Ao final da viagem, a figura grotesca do policial Rude se incorpora
ao texto e ao universo de Juliano como um personagem de DICKENS,
que o ameaça veladamente. A mão firme de Isabela
é o gancho que o impede de afogar-se no terror. A prostituta
transforma-se, assim, no mundo de mentiras que se instaura, na
tia e na magnífica Rainha que o aprisionará em seu
castelo - um velho Bordel encravado numa rua suspeita de Curitiba.
Instalado num sótão (onde impera uma imensa e absurda
cama com um dossel vermelho), Juliano acorda, intuindo vagamente
que seu mundo ia agora além do permissível, mas
sentindo-se protegido pela primeira vez na vida:
Que me interessavam os limites? Eu estava livre, era o que
supunha. Não sei se Clara concordará. mas para
uma criança é apenas a sensação
imediata que conta. (...) O Parente, as surras, a morte eram
coisas de um mundo já enterrado. Agora sim, aos dezesseis
anos e dois dias, a vida era minha. (...) Isabela cuidaria de
mim. Oliver Twist, João e Maria, Pinóquio, nenhum
deles teve a sorte que eu tive.

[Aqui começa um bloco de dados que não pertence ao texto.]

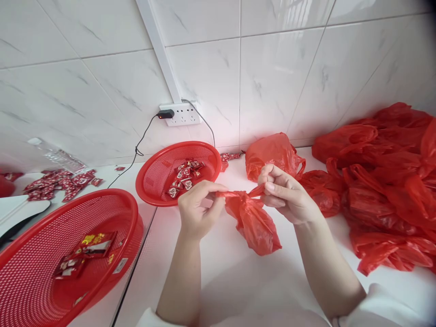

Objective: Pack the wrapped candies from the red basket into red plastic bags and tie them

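A small red plastic bag [255, 225] hangs between my hands, gathered into a knot near its top, with its filled body drooping to the lower right. My left hand [200, 206] pinches the bag's left handle end between thumb and fingers. On the other side, my right hand [284, 193] grips the right handle end, thumb pressed against the fingers. Both ends are stretched apart above the white table [218, 272]. What the bag holds cannot be made out.
A red basket [150, 181] with small packets [184, 172] stands behind my left hand. A larger red basket [30, 240] is at the left. Several red bags [384, 181] are piled right; another bag [269, 152] sits by the wall. A power strip [184, 114] has cables.
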Available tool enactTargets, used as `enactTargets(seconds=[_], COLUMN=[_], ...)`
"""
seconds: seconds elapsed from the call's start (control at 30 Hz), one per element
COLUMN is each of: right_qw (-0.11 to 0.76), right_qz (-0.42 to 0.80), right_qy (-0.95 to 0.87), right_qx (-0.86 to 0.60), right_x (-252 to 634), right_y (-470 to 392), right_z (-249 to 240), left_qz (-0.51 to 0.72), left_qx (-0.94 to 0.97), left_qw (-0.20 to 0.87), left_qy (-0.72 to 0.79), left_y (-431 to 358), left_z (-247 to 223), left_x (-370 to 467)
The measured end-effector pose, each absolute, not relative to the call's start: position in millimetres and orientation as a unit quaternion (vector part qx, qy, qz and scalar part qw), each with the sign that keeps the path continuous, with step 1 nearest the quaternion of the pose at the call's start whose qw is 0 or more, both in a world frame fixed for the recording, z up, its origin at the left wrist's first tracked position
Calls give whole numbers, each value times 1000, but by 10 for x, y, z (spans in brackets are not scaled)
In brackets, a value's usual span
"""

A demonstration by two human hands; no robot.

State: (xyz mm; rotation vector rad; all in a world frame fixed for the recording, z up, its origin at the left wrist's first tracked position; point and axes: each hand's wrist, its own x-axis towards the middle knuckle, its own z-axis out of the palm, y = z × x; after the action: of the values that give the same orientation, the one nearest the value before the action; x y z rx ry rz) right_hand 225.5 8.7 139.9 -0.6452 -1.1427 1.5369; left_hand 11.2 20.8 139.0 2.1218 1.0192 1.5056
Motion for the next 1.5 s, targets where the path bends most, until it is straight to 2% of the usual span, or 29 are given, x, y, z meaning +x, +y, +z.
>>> enactTargets(seconds=[0.13, 0.2, 0.43, 0.53, 0.63, 0.93, 1.1, 1.3, 1.5], right_qw=[527, 538, 573, 597, 593, 401, 275, 264, 258], right_qz=[620, 564, 361, 319, 294, 132, 190, 105, 50], right_qy=[-499, -515, -459, -434, -463, -641, -772, -836, -857], right_qx=[-297, -358, -575, -594, -589, -641, -541, -470, -443], right_x=[2324, 2406, 2872, 2989, 2993, 2758, 2269, 1841, 1887], right_y=[60, 53, 14, -7, 5, 142, 86, -186, -442], right_z=[1423, 1440, 1500, 1500, 1471, 1287, 887, 343, 208], left_qz=[526, 519, 535, 529, 474, 210, 199, 211, 201], left_qx=[748, 755, 726, 720, 734, 793, 806, 776, 780], left_qw=[12, -22, 16, 40, 111, 264, 304, 292, 244], left_qy=[404, 400, 433, 447, 474, 508, 467, 517, 541], left_y=[268, 299, 334, 348, 373, 408, 291, 259, 311], left_z=[1342, 1365, 1555, 1573, 1544, 1461, 1552, 1593, 1581], left_x=[125, 90, -279, -402, -423, -355, -341, -371, -365])
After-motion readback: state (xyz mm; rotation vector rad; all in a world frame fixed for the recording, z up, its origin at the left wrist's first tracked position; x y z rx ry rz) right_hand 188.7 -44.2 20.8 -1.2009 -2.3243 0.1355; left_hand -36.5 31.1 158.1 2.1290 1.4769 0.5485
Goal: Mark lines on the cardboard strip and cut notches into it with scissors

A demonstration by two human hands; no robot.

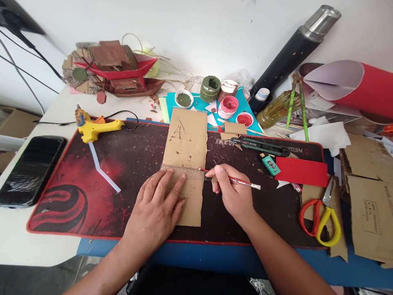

Era a lady no promontório
a proteger o pirata. (p.31).
Na casa de Isabela, dividido entre o paraíso do sótão,
com seus velhos livros e o inferno da sala onde se engalfinham
as prostitutas e a velha Déia - sob a vigilância
da Rainha, Juliano vai se auto-educar, alimentando-se ao mesmo
tempo de vícios e sordidez (que tanto podem chegar pela
leitura excitante do "Livro proibido", pelas palavras
lascivas de Débora, ou pelo discurso provocador de Odair)
-quanto de poesia, que ele produz e declama no salão do
prostíbulo, ante o inesperado ciúme de Isabela.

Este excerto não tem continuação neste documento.